Romania is ruled by foreign ambassadors, an online publication writes, referring to an older narrative used extensively in recent years by populist, nationalist or corrupt figures. This time, the argument used to support the narrative is a statement by Senate Speaker, Anca Dragu, who said she has regular meetings with representatives of the diplomatic corps.
NEWS: “Romania is ruled by foreign ambassadors, who every week meet with high-ranking officials who report their every move – decisions and bills – in the political and economic fields, a situation that goes against the provisions of the 1961 Vienna Convention, which forbids foreign diplomats to interfere in the domestic affairs of another state. The confirmation comes from the second-highest ranking state official, Senate Speaker, Anca Dragu, in a shocking interview for Aleph News.
During the interview, Dragu (somewhat proudly) reveals that every week she has two-three meetings with foreign ambassadors, reporting on the state of reforms and other similar information. Of course, as a rule, talks between foreign ambassadors and high-ranking officials don’t exclude topics such as domestic developments or government negotiations”.
NARRATIVES: 1. Romania is ruled by representatives of the diplomatic corps. 2. Contacts with Romanian officials and expressing opinions/requests/recommendations linked to Romania are considered interference in the country’s domestic affairs.

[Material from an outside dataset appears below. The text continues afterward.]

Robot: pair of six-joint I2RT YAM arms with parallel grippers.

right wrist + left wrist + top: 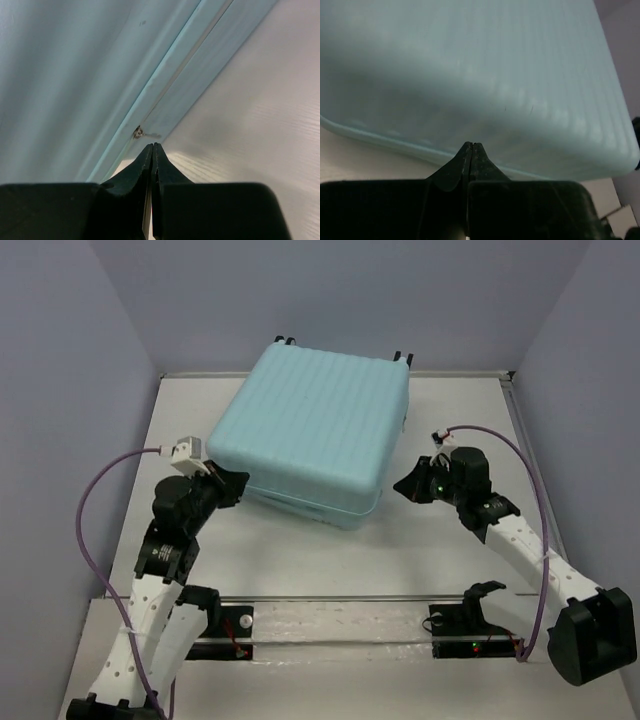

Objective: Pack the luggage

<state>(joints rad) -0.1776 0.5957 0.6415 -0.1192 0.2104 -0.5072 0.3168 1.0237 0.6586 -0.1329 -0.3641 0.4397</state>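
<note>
Pale aqua ribbed luggage [310,430], whitish table [300,550], possibly lilac walls [70,360]

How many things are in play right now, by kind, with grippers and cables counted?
Luggage: 1
Grippers: 2 (left gripper, right gripper, both shut and empty)
Purple cables: 2 (left cable, right cable)
Total: 5
</note>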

BACKGROUND: The principle of non-interference in the domestic affairs of another state is one of the main arguments used by authoritarian or corrupt regimes, allowing them to continue their abuses against their own population undisturbed. The obsession with “non-interference in domestic affairs” is another method to divert public attention from other pressing issues. Instead of providing explanations or taking responsibility over their countries’ problems, authoritarian regimes accuse (directly, by means of officials, or indirectly, via media institutions or affiliated commentators) foreign countries who warn against such issues of interfering in the internal affairs of their countries. Countries like Russia and China, known for their authoritarian sideslips and the foreign policy aggression, frequently employ the non-interference principle as an argument. The idea was also adopted by extremists, isolationists and Eurosceptics, who use it including to challenge the role of the EU (the Commission, the Council, etc.) in the policies of member states. In Romania, Nicolae Ceaușescu repeatedly pleaded for non-interference in domestic affairs. Subseuqently, the idea was used, to a greater or lesser extent, by public figures or politicians associated with populism, nationalism or corruption. The narrative about the interference in the internal affairs of other states also underlies the theory that Romania is a Western colony.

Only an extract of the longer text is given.